Every once in a while Adamson comes through with a fine touch - there's a sequence in which Peter (William Moseley) does battle at a frozen waterfall that's rather majestic. Yet Narnia keeps aiming for grandeur, and it's saddled with a director who, put simply, isn't a visionary. Some of Adamson's scenes strive so hard for the epic feel that the movie earns unintentional laughs; when a wannabe Enya begins warbling on the soundtrack, the film seems almost a parody of an epic. By the time that disappointing climactic battle does come, we're just relieved because there's finally some spectacle happening in the film, even if the imagery itself isn't memorable. The film's presentation is serviceable but uninspired - the grace of C.S. Lewis seems all but lost - and although Narnia is never dull, it's completely unsurprising; like Harry Potter & the Goblet of Fire, the movie is too literal-minded to boast much life outside its literary origins.

Except when Tilda Swinton is onscreen. Playing the nefarious White Witch, Swinton gives a performance of almost eroticized eccentricity; during her attack on Aslan, she seems truly turned on by her own power. Swinton spits out the witch's taunts and commands with true comic panache, and although her modern line deliveries don't match the period readings of her co-stars, you're grateful for the weirdness she brings to the movie. Despite its fantastical qualities, this Narnia is depressingly devoid of character; it might delight audiences for whom the book is still playing as a movie in their heads, but for those who haven't fully experienced the mysteries and adventures of Narnia previously, it's doubtful this film version will send a stampede of new fans C.S. Lewis' way.

 

George Clooney in SyrianaSYRIANA

Syriana, by writer/director Stephen Gaghan, is an extremely tense and complex thriller involving American commerce with Middle Eastern oil concerns, and while I'm generally against the dumbing down of Hollywood movies, this might be an unusual case in which the work might have benefited from a more traditional narrative. As we travel across the globe in a series of subplots concerning resigned CIA operatives and shady corporate CEOs and the unscrupulous lawyers negotiating their deals, the sheer volume of information thrown at us is a little overwhelming, and characters' motivations oftentimes seem as hazy to the audience as they do - intentionally - to one another.
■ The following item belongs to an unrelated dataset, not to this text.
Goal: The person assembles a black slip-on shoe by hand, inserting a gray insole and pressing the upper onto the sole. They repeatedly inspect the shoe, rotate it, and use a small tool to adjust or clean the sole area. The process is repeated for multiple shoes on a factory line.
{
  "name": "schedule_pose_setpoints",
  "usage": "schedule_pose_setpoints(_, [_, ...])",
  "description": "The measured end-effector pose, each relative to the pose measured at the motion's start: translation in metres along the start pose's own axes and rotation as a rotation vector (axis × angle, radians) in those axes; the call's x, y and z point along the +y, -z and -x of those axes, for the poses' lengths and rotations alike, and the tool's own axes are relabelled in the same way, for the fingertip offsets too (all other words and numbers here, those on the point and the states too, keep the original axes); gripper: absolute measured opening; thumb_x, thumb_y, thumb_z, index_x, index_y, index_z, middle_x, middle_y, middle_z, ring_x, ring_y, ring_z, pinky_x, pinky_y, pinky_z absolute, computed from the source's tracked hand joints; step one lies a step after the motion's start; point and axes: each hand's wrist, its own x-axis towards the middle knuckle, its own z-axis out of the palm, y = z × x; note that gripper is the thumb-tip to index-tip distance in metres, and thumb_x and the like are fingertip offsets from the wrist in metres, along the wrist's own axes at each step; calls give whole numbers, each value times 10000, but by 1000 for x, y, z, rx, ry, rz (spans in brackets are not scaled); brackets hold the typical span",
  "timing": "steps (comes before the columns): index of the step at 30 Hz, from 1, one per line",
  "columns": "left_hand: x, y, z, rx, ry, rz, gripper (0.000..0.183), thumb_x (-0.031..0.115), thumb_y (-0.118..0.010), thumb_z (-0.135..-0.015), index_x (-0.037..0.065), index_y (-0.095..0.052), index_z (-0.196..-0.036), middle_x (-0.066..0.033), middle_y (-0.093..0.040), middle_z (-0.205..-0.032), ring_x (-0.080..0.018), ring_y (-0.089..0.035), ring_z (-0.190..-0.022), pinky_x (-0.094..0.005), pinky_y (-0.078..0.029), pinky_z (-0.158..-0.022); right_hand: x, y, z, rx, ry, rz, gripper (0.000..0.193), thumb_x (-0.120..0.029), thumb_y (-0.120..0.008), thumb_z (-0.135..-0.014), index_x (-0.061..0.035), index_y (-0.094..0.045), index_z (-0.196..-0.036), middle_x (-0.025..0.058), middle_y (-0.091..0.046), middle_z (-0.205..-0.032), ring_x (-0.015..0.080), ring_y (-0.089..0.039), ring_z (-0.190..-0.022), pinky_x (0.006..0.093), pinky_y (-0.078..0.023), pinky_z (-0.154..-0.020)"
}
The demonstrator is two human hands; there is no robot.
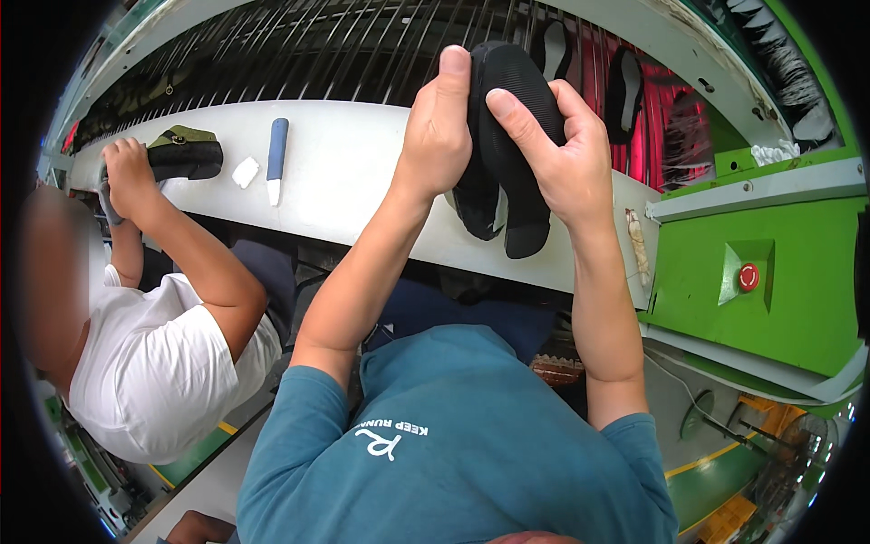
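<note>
Above the white worktable I hold up a black shoe, its ribbed black sole [523,168] turned toward me. The dark shoe upper [476,210] shows behind the sole, at its left edge and lower end. My left hand [438,127] grips the shoe's left side, thumb pointing up and fingers mostly hidden behind it. My right hand [566,150] clasps the right side; its thumb presses on the ribbed sole face and its fingers wrap the edge. At the lower end the sole stands slightly apart from the upper.
On the white table [344,163] lie a blue-handled brush [276,159] and a white wad [245,172]. At left a co-worker's hand [130,172] holds a green-and-black shoe [186,152]. Beyond are metal rollers [362,54] carrying soles [625,91]. A green machine panel [698,272] has a red button [748,276].
</note>
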Motion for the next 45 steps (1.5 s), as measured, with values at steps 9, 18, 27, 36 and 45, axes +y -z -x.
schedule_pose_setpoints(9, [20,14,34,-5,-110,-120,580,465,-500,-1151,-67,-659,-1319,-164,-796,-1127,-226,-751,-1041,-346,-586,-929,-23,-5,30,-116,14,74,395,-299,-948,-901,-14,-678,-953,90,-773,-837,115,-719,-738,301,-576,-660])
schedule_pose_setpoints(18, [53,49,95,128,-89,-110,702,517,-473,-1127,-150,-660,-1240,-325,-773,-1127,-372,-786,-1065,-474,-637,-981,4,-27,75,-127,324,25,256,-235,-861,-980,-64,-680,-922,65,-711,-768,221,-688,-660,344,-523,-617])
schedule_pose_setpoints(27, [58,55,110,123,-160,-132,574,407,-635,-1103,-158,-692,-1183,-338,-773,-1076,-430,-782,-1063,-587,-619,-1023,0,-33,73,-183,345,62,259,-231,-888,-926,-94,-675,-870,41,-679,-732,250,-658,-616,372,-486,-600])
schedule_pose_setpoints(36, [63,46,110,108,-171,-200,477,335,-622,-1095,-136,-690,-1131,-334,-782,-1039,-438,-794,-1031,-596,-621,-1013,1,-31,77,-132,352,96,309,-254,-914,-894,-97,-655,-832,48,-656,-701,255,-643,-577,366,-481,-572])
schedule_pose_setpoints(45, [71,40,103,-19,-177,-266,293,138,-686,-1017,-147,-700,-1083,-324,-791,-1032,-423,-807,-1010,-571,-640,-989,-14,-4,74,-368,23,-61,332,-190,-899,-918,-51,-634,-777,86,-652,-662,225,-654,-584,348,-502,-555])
Syriana is so laden with Machiavellian intrigue and reversals of character that you never quite get a grasp on it. Though all of the film's individual plot strands are well performed and gripping - one, involving two Pakistanis who become suicide bombers, is moving partly for being so unexpected - the film would probably have gained in power from being more streamlined; it's hard to connect to the film's moral outrage when you can barely glean who its participants are.

Yet if the movie, as a sum of its parts, is a disappointment, at least the parts themselves are mostly spectacular. Gaghan knows how to shoot scenes of violence and portent with maximum urgency - the kidnapping, and subsequent torture, of George Clooney's hired assassin is one of the more shocking sequences recent movies have offered us - but his true gifts appear to be on a human scale; he's a director who clearly loves actors, and despite the film's frenetic nature, he gives the audience plenty of time to luxuriate with the exquisitely subtle power of his cast. A whole slew of first-rate character actors - Jeffrey Wright, William Hurt, Christopher Plummer, David Clennon, Jamey Sheridan - seem to have an enormously good time playing sinister and untrustworthy, and Matt Damon, who plays a conflicted young analyst, gives one of his most focused turns in years. (In several scenes, he's matched sublimely well by Amanda Peet, who gives a heartbreaking performance as Damon's grieving spouse.) Syriana, as you can imagine, isn't a load of laughs, but there's so much extraordinary acting going on in the film that I, for one, felt nearly giddy.